We assessed the ability of U0126 and LY294002 to induce apoptosis in MPM cells. DNA fragmentation analysis showed that treatment with U0126 or LY294002 alone induced apoptosis in EHMES-10 cells and in MSTO211H cells in a dose-dependent manner. Furthermore, the combined treatment with 80 μM U0126 and 80 μM LY294002 significantly increased the number of apoptotic cells compared to control and to treatment with U0126 alone in EHMES-10 cells (all, P<0.01) and compared to control and treatment with the individual drug in MSTO211H cells (all, P<0.01) (Fig. 2C). Western blot analysis showed that treatments with U0126 and/or LY294002 increased the level of 89 kDa cleaved PARP and decreased the levels of phospho-Bad and procaspase 3 in both cell lines (Fig. 2B).

To investigate the effects of U0126 and LY294002 on intercellular signaling, MPM cells were treated with U0126 or LY294002 or a combination of both.

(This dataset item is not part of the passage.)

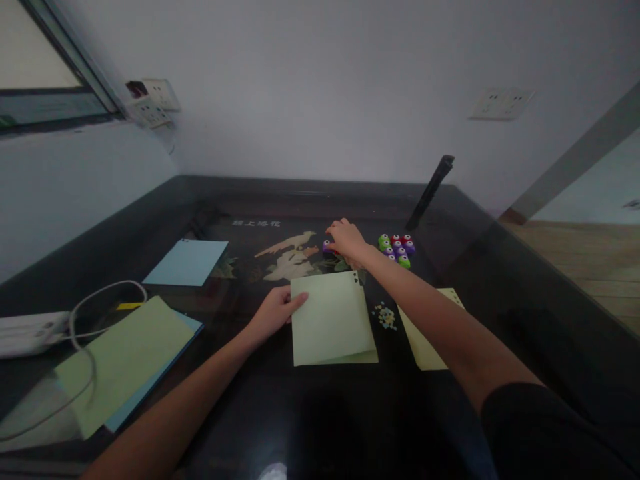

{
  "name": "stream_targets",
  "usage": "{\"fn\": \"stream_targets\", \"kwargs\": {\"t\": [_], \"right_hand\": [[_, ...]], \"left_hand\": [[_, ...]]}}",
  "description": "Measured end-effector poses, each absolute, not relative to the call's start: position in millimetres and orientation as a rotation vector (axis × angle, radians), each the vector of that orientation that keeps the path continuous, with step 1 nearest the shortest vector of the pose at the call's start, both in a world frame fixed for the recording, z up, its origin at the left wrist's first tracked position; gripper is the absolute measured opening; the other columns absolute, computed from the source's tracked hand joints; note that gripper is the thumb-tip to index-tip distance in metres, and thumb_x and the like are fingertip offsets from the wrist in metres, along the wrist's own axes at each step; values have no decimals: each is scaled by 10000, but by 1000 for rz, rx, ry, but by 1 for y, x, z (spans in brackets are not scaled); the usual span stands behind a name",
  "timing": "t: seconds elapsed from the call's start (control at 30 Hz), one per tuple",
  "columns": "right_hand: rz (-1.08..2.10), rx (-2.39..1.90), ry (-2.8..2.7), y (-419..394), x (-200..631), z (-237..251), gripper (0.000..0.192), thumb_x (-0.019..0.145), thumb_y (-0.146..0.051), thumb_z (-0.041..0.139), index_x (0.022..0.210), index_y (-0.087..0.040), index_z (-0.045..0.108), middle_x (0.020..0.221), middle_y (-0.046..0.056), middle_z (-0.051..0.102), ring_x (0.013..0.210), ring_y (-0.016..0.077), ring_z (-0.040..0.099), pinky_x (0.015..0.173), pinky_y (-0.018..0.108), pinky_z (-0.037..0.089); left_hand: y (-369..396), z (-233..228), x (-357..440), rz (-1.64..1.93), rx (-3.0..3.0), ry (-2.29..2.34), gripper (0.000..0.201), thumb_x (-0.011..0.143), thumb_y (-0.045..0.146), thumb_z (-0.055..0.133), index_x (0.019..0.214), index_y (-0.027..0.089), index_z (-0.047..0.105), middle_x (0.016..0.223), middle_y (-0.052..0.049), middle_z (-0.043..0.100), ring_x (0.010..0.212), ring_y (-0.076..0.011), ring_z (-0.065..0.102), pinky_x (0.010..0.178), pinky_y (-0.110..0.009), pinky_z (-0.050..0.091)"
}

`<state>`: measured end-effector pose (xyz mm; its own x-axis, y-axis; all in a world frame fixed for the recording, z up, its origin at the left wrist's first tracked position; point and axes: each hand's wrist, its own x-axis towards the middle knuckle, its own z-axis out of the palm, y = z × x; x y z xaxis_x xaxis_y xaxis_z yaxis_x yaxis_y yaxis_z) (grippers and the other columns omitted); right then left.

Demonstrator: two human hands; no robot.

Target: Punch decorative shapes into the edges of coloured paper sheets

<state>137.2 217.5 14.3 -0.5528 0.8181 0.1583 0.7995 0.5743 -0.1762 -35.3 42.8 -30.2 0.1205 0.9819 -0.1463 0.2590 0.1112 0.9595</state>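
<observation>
Fingers of my left hand (274, 312) are pinning one folded green sheet (331, 319) on the tabletop (450, 213) while my right hand (347, 240) is pinching one purple punch (327, 246) beside eight clustered punches (397, 249).

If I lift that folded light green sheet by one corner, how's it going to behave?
Probably floppy: the folded green sheet looks thin and lies flat under the left hand. It likely weighs little, so it may slide on the glossy table. Its two layers, slightly offset at the lower edge, could fan apart.
</observation>
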Motion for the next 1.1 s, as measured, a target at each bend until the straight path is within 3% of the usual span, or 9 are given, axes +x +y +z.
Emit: {"fn": "stream_targets", "kwargs": {"t": [0.17, 0.33, 0.53, 0.6, 0.8, 0.93, 1.1], "right_hand": [[21, -1344, -2679, 216, 127, 4, 186, 762, -205, 704, 929, -123, 711, 1113, 174, 635, 1128, 327, 469, 912, 437, 379], [43, -1325, -2623, 210, 129, 7, 178, 802, -203, 662, 965, -134, 684, 1087, 164, 656, 1100, 305, 512, 903, 419, 389], [226, -1285, -2437, 190, 165, 28, 210, 856, -300, 598, 1025, -175, 613, 1028, 91, 686, 944, 215, 626, 802, 328, 467], [332, -1234, -2360, 178, 185, 32, 193, 854, -305, 587, 1002, -180, 589, 987, 68, 688, 889, 189, 643, 775, 311, 486], [1140, -1141, -1792, 123, 251, 25, 278, 750, -325, 653, 940, -196, 497, 865, 43, 657, 679, 184, 662, 610, 343, 539], [1287, -1291, -1619, 79, 283, 20, 384, 671, -314, 748, 983, -195, 556, 889, 32, 648, 636, 155, 652, 598, 322, 542], [1432, -1343, -1462, 47, 297, 13, 432, 618, -261, 804, 1010, -222, 629, 963, 31, 651, 772, 155, 642, 648, 287, 534]], "left_hand": [[45, -31, -36, 882, 1364, 1344, 396, 752, 526, 574, 726, 131, 561, 514, 44, 488, 399, -83, 396, 381, -194, 279], [44, -30, -36, 876, 1361, 1355, 382, 756, 514, 578, 726, 134, 565, 515, 43, 488, 405, -89, 412, 387, -194, 284], [42, -27, -36, 872, 1358, 1372, 369, 759, 499, 586, 695, 137, 550, 511, 45, 471, 414, -81, 396, 387, -188, 281], [40, -24, -36, 864, 1352, 1369, 369, 764, 497, 583, 712, 133, 560, 516, 44, 473, 419, -81, 399, 388, -187, 283], [24, -9, -22, 769, 1291, 1323, 360, 774, 491, 577, 751, 133, 579, 534, 38, 504, 417, -80, 408, 378, -187, 282], [6, -4, -3, 662, 1214, 1270, 370, 754, 500, 585, 765, 130, 584, 537, 30, 527, 407, -80, 406, 370, -189, 286], [-6, -3, 11, 618, 1140, 1250, 330, 722, 473, 615, 675, 151, 559, 522, 23, 534, 404, -87, 428, 366, -195, 300]]}}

As shown in Fig. 2B, U0126 blocked the phosphorylation of ERK1/2 and p90RSK, and decreased HIF1α and VEGF expression in EHMES-10 cells. On the other hand, treatment with LY294002 suppressed the phosphorylation of Akt, p70S6K, S6 and GSK3β, and inhibited HIF1α and VEGF expression in EHMES-10 cells. Use of the combination treatment inhibited the phosphorylation of all of the above proteins and decreased the level of HIF1α and VEGF in EHMES-10 cells. Signaling alterations in MSTO211H cells tended to be similar to those in EHMES-10 cells, except for phospho-GSK3β alteration.

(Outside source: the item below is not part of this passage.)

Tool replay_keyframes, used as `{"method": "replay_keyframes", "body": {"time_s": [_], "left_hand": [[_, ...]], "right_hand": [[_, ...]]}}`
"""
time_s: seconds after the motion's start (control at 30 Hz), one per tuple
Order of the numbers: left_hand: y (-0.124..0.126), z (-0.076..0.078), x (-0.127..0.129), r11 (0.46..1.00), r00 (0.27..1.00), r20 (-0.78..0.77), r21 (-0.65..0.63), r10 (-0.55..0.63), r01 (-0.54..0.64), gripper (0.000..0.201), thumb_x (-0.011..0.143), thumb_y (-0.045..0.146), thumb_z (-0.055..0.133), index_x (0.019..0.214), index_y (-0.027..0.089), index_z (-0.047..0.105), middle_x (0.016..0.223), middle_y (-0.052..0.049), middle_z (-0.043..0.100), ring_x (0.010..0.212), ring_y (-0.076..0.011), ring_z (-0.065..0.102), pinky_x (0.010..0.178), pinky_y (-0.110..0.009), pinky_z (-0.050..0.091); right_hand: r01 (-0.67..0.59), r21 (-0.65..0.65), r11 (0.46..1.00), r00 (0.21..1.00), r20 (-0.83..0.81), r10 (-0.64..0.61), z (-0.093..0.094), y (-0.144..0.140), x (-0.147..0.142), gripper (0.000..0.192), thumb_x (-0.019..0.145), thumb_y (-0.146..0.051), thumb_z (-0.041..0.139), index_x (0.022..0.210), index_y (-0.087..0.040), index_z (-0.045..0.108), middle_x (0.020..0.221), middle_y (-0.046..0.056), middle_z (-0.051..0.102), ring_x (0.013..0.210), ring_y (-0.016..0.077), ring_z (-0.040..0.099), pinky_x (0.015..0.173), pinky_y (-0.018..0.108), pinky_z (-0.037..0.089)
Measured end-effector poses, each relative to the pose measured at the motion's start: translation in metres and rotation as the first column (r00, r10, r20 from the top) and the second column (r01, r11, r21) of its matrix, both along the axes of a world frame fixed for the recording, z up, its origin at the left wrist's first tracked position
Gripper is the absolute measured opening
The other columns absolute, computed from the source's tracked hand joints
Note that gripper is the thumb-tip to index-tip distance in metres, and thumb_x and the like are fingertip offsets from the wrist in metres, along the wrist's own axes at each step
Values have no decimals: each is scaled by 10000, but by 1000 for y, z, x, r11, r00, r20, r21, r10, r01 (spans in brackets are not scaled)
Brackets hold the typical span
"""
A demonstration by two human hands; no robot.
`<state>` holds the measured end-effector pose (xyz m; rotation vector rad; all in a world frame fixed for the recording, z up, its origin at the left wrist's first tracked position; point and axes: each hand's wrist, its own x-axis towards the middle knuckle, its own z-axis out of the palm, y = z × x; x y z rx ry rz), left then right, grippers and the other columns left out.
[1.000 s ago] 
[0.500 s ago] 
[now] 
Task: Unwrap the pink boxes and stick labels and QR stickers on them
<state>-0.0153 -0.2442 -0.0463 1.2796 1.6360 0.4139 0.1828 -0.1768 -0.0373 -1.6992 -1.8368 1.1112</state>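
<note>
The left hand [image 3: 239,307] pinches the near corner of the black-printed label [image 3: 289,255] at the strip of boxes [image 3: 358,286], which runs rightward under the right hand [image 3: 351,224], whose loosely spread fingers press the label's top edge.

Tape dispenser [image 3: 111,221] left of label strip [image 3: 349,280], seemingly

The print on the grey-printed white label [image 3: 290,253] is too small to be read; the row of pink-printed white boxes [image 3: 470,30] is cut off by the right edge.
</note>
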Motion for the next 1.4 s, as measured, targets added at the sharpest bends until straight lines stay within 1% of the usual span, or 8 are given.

To assess the in vivo therapeutic efficacy of U0126 and/or LY294002, SCID mice bearing EHMES-10 xenografts were treated with vehicle, U0126, LY294002, or a combination of U0126 and LY294002 as described in Materials and methods. Administration of 30 or 40 mg/kg of U0126, or 50 mg/kg of LY294002, or use of combined therapy with 30 mg/kg of U0126 and 25 mg/kg of LY294002 significantly prolonged the survival time of EHMES-10 cell-bearing SCID mice compared to the control group (all, P<0.01) (Fig. 3A–C). The combination therapy more effectively prolonged the survival time compared to treatment with either individual drug, although statistical significance was not obtained (Fig. 3C).

We also evaluated the effect of U0126 and/or LY294002 on the production of thoracic tumors and pleural effusion in EHMES-10 cell-bearing SCID mice (Fig. 3D, Table I). U0126 and/or LY294002 significantly inhibited tumor growth and pleural effusion production compared to control (all, P<0.05). The combination therapy more effectively inhibited tumor growth compared to treatments with individual drugs, although statistical significance was not obtained.

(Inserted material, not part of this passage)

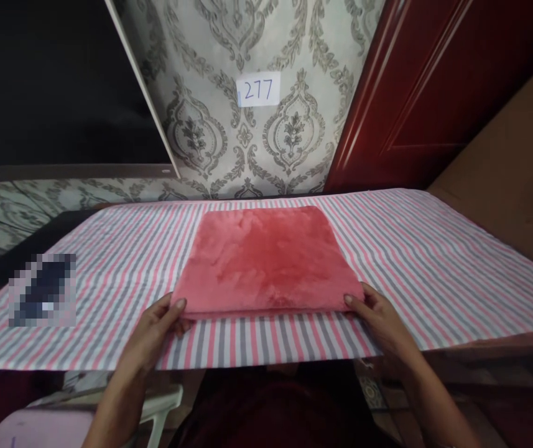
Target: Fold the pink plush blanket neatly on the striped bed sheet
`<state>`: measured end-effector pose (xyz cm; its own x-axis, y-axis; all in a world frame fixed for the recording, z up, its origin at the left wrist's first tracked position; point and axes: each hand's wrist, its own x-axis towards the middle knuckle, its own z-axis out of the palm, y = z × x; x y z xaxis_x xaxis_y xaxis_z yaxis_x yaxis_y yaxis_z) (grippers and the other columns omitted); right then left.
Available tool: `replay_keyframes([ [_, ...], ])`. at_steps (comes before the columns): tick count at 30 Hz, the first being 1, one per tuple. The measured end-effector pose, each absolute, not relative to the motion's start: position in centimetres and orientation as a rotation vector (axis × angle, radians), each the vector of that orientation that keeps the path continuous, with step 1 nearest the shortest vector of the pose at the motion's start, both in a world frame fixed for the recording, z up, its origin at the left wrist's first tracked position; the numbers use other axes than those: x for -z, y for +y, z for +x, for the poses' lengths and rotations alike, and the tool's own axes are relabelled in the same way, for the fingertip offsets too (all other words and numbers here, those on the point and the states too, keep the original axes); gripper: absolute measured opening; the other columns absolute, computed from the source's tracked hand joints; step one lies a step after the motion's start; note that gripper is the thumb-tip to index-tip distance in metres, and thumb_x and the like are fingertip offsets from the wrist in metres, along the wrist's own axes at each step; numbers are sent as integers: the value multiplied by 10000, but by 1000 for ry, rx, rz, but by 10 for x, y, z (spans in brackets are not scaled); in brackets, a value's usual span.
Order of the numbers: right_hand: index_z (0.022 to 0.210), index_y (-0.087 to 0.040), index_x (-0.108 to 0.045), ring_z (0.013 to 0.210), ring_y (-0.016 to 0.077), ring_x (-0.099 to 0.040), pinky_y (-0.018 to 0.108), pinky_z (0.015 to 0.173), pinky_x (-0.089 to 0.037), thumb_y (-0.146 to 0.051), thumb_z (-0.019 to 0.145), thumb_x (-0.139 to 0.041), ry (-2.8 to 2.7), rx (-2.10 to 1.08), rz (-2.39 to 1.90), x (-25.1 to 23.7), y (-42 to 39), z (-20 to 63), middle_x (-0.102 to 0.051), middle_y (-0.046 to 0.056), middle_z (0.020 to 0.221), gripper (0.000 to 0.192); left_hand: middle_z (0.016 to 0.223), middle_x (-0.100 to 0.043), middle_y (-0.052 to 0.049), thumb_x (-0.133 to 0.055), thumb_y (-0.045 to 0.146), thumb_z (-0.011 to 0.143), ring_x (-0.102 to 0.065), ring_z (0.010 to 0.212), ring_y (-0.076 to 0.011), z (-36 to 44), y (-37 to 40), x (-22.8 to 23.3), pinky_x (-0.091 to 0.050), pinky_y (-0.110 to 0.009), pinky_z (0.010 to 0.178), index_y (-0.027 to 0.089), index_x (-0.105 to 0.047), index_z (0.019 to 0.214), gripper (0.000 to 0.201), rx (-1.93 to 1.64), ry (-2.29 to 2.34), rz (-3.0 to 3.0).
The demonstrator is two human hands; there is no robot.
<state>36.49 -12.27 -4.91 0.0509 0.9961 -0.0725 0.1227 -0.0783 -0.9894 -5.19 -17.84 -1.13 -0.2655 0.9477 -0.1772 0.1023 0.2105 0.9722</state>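
Observation:
A coral-pink plush cloth (266, 261), folded into a flat, layered rectangle, lies in the middle of the striped tablecloth (126, 267). At its near left corner, my left hand (157, 326) pinches the edge, thumb on top and fingers partly hidden beneath. My right hand (378, 314) grips the near right corner in the same way, its fingertips out of sight under the fold. Between the hands, the front edge of the cloth runs nearly straight, and its layers show there.
A blurred dark object (45, 289) lies on the table's left side. Behind stand a black screen (61, 87) and a patterned wall with a paper marked 277 (259, 89). A red panelled door (401, 93) and a brown board (509, 168) bound the right. A pale chair (161, 401) is below left.

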Motion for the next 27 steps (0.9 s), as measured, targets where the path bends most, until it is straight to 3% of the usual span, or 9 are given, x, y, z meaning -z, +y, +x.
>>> replay_keyframes([
  [7, 942, -219, -685, 852, 280, -652, 358, 743, -519, -580, 690, -745, -1212, -1118, -1399, 47, -126, 361, -725, 71, 918, 445, 512, -600, 9, -783, 564, 664, -480, 459, -116, -54, -180, 16, -391, -227, 491, 185, -608, 741, 424, -1220, 1553, 972],
  [12, 1009, -217, -709, 910, 298, -674, 376, 776, -541, -624, 713, -741, -1254, -1193, -1351, 44, -125, 366, -741, 91, 992, 505, 548, -654, -34, -743, 699, 643, -535, 465, -152, -52, -179, 3, -420, -253, 486, 182, -637, 843, 564, -1114, 1586, 997],
  [15, 1088, -225, -723, 953, 319, -687, 396, 757, -563, -666, 739, -705, -1225, -1240, -1353, 41, -123, 365, -744, 103, 1070, 563, 490, -624, -44, -668, 800, 636, -518, 423, -163, -46, -174, 3, -382, -255, 442, 188, -621, 771, 628, -1070, 1682, 1033],
  [18, 1067, -208, -745, 974, 340, -692, 423, 804, -565, -666, 711, -724, -1253, -1183, -1391, 38, -122, 360, -758, 108, 1023, 581, 405, -545, -18, -632, 823, 633, -446, 377, -141, -41, -168, 13, -316, -239, 408, 202, -574, 651, 624, -1149, 1828, 1070],
  [22, 958, -194, -772, 953, 352, -695, 444, 840, -557, -656, 671, -729, -1265, -1083, -1454, 40, -120, 357, -768, 110, 920, 545, 392, -508, 9, -645, 781, 657, -389, 361, -116, -41, -169, 24, -271, -224, 396, 206, -551, 628, 583, -1241, 1827, 981],
  [27, 920, -214, -776, 978, 368, -699, 469, 884, -554, -664, 635, -737, -1230, -1118, -1457, 41, -119, 359, -772, 113, 947, 534, 415, -505, 24, -672, 707, 709, -389, 382, -110, -48, -174, 21, -270, -218, 407, 195, -592, 693, 519, -1223, 1702, 1009],
])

Immunohistochemical analysis showed that treatment with U0126 or with LY294002 reduced phospho-ERK1/2-positive tumor cells or phospho-Akt-positive tumor cells, respectively (Fig. 4A). Furthermore, treatment with an individual drug increased the number of p27kip1-positive tumor cells and TUNEL assay-positive tumor cells, and decreased the number of CD31-positive endothelial cells. The combination therapy group showed decreased phospho-ERK1/2 and phospho-Akt activities and CD31-positive endothelial cells, and increased p27kip1-positive tumor cells and TUNEL assay-positive tumor cells. The effect of the inhibitors delivered in combination was more pronounced than the drugs applied individually in the analyses of p27kip1 and TUNEL assay.

Western blot analysis showed that treatment with U0126, LY294002 and a combination of these agents inhibited ERK1/2 phosphorylation, Akt phosphorylation, and the phosphorylation of ERK1/2 and Akt, respectively (Fig. 4B). In treatment with U0126, LY294002 and the combination, we observed inhibited expression of cyclin E, cyclin D1, procaspase 3, HIF1α, VEGF, and CD31, and increased expression of p27kip1 and 89 kDa cleaved PARP.

To examine the side effects of treatment with U0126 and/or LY294002, the body weights and serum levels of TP, BUN, Cre, AST and ALT were determined at the end of therapy on day 30 (Table II). Dermatopathy was also evaluated during the treatment with these agents. Side effects were not observed after the administration of these agents.